In fact, a friend of mine, my friend Ed Clay, he opened up a clinic in Mexico based on his own interaction with pills.
He had an injury.
He got hooked on the pills and really had a fucking problem.
So he went down to Mexico and went through an ibogaine uh session and cured him just
whacked it out it changed literally changes the way your brain interfaces with your addiction it's
not it's not simply a perspective enhancer it it changes how you your body and your brain deal with
with opiates i think uh tim ferris has actually talked about that before yeah as well yeah um
but i mean you know i've seen it in my practice and there are medical studies.
So I don't think that we should throw out the fact that, you know, cannabis can help the opioid crisis.
And then also to, you know, you want to look at it from a clinical perspective, right?
So we know that opioids can kill people, right?
Because it acts on the brainstem, whereas, you know, cannabis doesn't.
So, you know, you might be saying, you know, you're just substituting one for the other.

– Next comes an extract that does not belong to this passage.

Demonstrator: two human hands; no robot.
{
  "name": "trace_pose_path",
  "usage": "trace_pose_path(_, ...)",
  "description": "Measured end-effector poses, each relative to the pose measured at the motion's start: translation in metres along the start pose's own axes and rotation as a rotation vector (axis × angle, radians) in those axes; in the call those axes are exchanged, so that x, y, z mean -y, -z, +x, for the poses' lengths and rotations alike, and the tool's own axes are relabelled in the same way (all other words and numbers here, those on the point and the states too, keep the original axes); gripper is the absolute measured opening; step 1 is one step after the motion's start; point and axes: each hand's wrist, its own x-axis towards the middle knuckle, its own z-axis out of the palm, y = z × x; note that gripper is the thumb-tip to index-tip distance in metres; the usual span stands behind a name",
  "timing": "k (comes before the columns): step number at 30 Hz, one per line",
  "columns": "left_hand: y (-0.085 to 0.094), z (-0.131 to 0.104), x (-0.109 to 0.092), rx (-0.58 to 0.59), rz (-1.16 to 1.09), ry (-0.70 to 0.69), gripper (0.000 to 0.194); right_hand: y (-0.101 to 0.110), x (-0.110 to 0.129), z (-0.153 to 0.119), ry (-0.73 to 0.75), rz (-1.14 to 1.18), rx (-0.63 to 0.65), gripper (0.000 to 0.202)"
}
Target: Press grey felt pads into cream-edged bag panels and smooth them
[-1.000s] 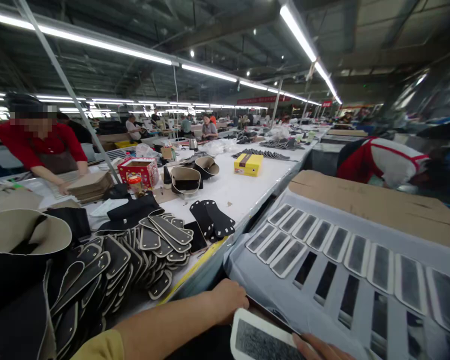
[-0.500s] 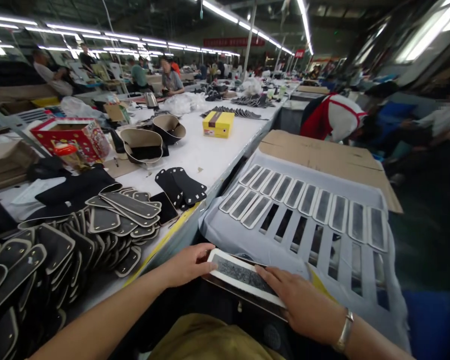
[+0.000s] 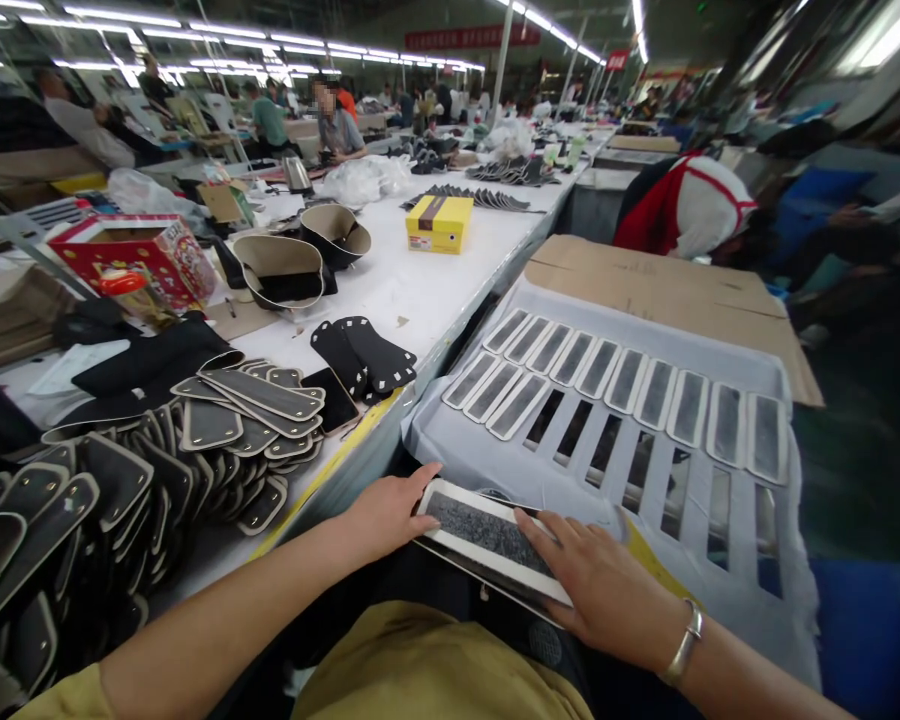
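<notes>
Above my lap lies a flat rectangular panel point(image 3: 484, 525) with a dark grey speckled centre and a white border, tilted down to the right. My left hand point(image 3: 390, 512) is closed on its left end, thumb on top. Across the right end lies my right hand point(image 3: 607, 580), its fingers on the upper face and the thumb at the near edge. A thin dark edge shows under the panel; what it belongs to is mostly hidden. Similar white-bordered panels point(image 3: 624, 381) lie in rows on a grey cloth-covered slatted rack point(image 3: 450, 440) to the right.
Left, a white table point(image 3: 435, 300) bears a heap of dark pieces with pale edging point(image 3: 127, 480), black pieces point(image 3: 379, 355), a yellow box point(image 3: 440, 224) and a red box point(image 3: 135, 260). Cardboard point(image 3: 667, 290) covers the rack's far end. A bent-over person point(image 3: 682, 205) is beyond it.
My view has shifted slightly, and the table things appear a little higher. The panel stays between both hands; my right fingers are a little more spread over it.
</notes>
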Motion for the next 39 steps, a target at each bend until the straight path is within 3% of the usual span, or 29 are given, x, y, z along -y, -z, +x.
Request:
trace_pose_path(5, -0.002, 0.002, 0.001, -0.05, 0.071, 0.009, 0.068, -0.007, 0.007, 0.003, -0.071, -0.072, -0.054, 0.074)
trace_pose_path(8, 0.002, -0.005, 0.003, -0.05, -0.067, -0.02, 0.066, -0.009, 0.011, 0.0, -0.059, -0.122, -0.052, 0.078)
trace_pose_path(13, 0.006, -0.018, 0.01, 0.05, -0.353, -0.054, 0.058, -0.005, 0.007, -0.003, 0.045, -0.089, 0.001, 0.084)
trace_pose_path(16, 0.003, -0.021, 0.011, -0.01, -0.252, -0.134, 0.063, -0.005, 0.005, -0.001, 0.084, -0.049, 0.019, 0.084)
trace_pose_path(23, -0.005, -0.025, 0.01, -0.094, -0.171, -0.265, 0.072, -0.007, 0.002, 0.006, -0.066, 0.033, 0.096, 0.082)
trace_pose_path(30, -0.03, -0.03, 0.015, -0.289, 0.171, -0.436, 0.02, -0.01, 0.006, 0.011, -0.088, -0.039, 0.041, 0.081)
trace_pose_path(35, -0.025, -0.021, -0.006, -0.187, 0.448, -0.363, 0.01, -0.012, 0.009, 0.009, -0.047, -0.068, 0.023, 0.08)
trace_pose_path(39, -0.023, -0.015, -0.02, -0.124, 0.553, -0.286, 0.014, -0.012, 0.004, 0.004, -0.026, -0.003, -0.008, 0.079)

And, you know, sometimes that is true.
But if you're using a less harmful substance, you know, to me, that's like a huge win, right?
So if someone, you know, has to drink, you know, 12 beers a night versus smoking like
one joint, man, that's awesome.
And I mean, you look at all these clinics, like you look at like methadone clinics. I mean, what are they doing?
They're, they're trying to get people off one substance to, you know, a substance that
is a little bit less harmful.
And I think that when you, when you use cannabis, you know, it can be effective for, for opioids.
It can also be effective for, for benzodiazepines and for other medicines as well.
So, you know, I, it'd be awesome if everyone would just, you know, feel happy and great all
the time by just exercise and nutrition. And, you know, that's what I advocate and that's what I
try to do personally. And that's what I try to, you know, say to my patients all the time.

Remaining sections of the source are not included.